The Bootstrap
The idea
You want a confidence interval for some statistic (mean, median, regression coefficient), but you don’t know the sampling distribution. Maybe the formula is complicated. Maybe there is no formula.
The bootstrap says: pretend your sample is the population. Then simulate the sampling process by resampling with replacement from your data, over and over. Each resample gives you a new estimate. The distribution of those estimates approximates the true sampling distribution.
The steps
- You have a sample of \(n\) observations.
- Draw \(n\) observations with replacement from your sample (some points get picked twice, some not at all).

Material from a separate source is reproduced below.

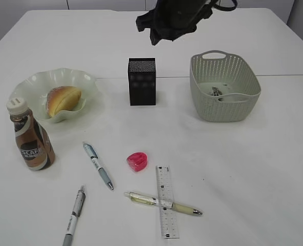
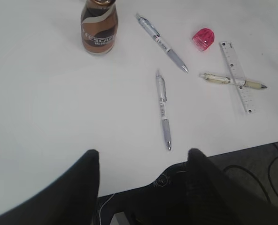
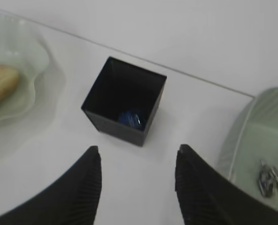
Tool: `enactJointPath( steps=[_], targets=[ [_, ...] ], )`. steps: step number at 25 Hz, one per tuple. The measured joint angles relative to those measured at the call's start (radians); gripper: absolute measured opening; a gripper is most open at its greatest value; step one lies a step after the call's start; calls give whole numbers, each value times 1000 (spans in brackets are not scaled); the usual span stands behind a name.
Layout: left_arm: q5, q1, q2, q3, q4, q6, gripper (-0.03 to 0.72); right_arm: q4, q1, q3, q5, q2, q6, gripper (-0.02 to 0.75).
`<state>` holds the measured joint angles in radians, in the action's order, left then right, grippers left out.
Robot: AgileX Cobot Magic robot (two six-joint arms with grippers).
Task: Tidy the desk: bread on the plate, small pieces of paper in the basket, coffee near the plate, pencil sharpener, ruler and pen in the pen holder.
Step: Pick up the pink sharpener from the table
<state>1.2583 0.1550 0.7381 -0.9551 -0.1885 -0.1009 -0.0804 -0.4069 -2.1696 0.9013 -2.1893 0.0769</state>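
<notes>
The bread [image 1: 63,99] lies on the green ruffled plate [image 1: 36,82], and the coffee [image 1: 31,139] stands just in front of it. A pink pencil sharpener [image 1: 137,161], the ruler [image 1: 166,205] and three pens [image 1: 98,165] [image 1: 74,210] [image 1: 185,207] lie on the desk's near part; one pen crosses the ruler. My right gripper [image 3: 138,152] hangs open and empty above the black pen holder [image 3: 125,101], which has something blue at its bottom. My left gripper [image 2: 143,157] is open and empty over the desk's near edge, with a pen [image 2: 163,110] just beyond it.
The grey-green basket [image 1: 243,110] stands right of the pen holder with crumpled paper [image 1: 215,91] inside. In the left wrist view the coffee [image 2: 99,28], sharpener [image 2: 203,38] and ruler [image 2: 237,75] lie farther out. Dark floor and cables show past the desk edge.
</notes>
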Motion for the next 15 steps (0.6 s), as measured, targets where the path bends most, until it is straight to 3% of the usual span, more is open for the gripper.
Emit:
enactJointPath(
  steps=[7, 11, 15],
  targets=[
    [0, 0, 0, 0, -46, 0, 433, 2, 0, -2, 311, 13, 0, 372],
    [0, 0, 0, 0, -76, 0, 433, 51, 0, -2, 337, 13, 2, 372],
    [0, 0, 0, 0, -102, 0, 433, 200, -2, 34, 339, 13, 35, 372]
  ],
)
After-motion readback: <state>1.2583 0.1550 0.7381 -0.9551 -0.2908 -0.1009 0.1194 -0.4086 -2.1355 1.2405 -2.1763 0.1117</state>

- Compute your statistic on this resample.
- Repeat B times (typically 1,000–10,000).
- The spread of those B estimates gives you a standard error and a confidence interval.
That’s it. No formulas, no parametric distributional assumptions. Just resampling.
But can’t I just look at my data?
No — and this is a crucial distinction. There are two different distributions at play:
- The distribution of the data = what individual observations look like (their histogram). This tells you about spread, skew, outliers in your raw data.
- The sampling distribution = what your statistic (mean, median, slope) would look like if you could repeat the entire experiment many times. This is what you need for standard errors and confidence intervals.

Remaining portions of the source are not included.